> [WHAT IS BEING ASKED]: Please return the lines, both ends included, that run from the one containing "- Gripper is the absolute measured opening" to the last line of the data below, exactly and alone.

==== EXERCISE DATA ====

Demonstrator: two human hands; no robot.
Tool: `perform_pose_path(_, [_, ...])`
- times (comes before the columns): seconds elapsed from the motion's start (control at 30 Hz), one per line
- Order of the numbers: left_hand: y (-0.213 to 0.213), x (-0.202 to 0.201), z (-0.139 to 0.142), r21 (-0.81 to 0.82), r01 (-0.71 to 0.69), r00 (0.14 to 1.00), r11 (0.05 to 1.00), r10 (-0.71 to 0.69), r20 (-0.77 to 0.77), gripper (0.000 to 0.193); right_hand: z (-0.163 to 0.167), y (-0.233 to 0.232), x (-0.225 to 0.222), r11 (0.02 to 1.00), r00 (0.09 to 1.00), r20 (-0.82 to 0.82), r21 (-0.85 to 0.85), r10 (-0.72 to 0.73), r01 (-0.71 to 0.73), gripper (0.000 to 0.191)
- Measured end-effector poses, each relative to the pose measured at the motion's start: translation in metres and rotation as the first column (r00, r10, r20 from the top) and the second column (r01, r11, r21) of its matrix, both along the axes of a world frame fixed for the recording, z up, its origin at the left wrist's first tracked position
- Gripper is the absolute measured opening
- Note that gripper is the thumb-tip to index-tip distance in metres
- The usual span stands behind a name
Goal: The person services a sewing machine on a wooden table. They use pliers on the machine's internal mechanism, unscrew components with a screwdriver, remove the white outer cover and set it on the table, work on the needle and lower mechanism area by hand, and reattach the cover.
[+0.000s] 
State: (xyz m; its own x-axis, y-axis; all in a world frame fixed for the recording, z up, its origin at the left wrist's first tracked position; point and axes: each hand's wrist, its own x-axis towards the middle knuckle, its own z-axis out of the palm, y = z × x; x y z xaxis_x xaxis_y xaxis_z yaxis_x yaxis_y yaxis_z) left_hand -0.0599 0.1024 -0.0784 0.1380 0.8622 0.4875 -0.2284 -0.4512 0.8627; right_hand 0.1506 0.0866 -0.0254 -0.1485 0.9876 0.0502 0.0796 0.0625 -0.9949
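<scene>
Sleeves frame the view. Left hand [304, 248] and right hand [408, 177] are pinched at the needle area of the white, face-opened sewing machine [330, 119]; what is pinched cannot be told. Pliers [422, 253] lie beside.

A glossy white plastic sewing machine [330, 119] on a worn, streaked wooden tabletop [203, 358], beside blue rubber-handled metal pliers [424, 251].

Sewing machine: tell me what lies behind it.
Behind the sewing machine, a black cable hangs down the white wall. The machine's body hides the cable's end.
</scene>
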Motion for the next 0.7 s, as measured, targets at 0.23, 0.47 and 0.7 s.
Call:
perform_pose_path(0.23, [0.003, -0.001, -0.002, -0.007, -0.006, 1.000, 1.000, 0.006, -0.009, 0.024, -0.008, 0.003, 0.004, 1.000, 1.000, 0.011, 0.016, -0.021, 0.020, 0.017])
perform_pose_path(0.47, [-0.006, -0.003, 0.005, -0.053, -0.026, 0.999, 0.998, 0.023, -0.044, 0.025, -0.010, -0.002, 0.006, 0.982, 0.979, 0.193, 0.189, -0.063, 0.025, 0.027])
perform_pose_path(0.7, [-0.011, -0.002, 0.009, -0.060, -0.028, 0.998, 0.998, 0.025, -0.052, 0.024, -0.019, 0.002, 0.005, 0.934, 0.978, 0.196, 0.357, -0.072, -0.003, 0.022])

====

> [EXERCISE OUTPUT]:
- Gripper is the absolute measured opening
- Note that gripper is the thumb-tip to index-tip distance in metres
- The usual span stands behind a name
Goal: The person services a sewing machine on a wooden table. They use pliers on the machine's internal mechanism, unscrew components with a screwdriver, remove the white outer cover and set it on the table, work on the needle and lower mechanism area by hand, and reattach the cover.
[+0.000s] 
State: (xyz m; its own x-axis, y-axis; all in a world frame fixed for the recording, z up, its origin at the left wrist's first tracked position; point and axes: each hand's wrist, its own x-axis towards the middle knuckle, its own z-axis out of the palm, y = z × x; x y z xaxis_x xaxis_y xaxis_z yaxis_x yaxis_y yaxis_z) left_hand -0.0599 0.1024 -0.0784 0.1380 0.8622 0.4875 -0.2284 -0.4512 0.8627; right_hand 0.1506 0.0866 -0.0254 -0.1485 0.9876 0.0502 0.0796 0.0625 -0.9949
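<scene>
Sleeves frame the view. Left hand [304, 248] and right hand [408, 177] are pinched at the needle area of the white, face-opened sewing machine [330, 119]; what is pinched cannot be told. Pliers [422, 253] lie beside.

A glossy white plastic sewing machine [330, 119] on a worn, streaked wooden tabletop [203, 358], beside blue rubber-handled metal pliers [424, 251].

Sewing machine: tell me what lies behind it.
Behind the sewing machine, a black cable hangs down the white wall. The machine's body hides the cable's end.
</scene>
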Motion for the next 0.7 s, as measured, targets at 0.23, 0.47 and 0.7 s.
Call:
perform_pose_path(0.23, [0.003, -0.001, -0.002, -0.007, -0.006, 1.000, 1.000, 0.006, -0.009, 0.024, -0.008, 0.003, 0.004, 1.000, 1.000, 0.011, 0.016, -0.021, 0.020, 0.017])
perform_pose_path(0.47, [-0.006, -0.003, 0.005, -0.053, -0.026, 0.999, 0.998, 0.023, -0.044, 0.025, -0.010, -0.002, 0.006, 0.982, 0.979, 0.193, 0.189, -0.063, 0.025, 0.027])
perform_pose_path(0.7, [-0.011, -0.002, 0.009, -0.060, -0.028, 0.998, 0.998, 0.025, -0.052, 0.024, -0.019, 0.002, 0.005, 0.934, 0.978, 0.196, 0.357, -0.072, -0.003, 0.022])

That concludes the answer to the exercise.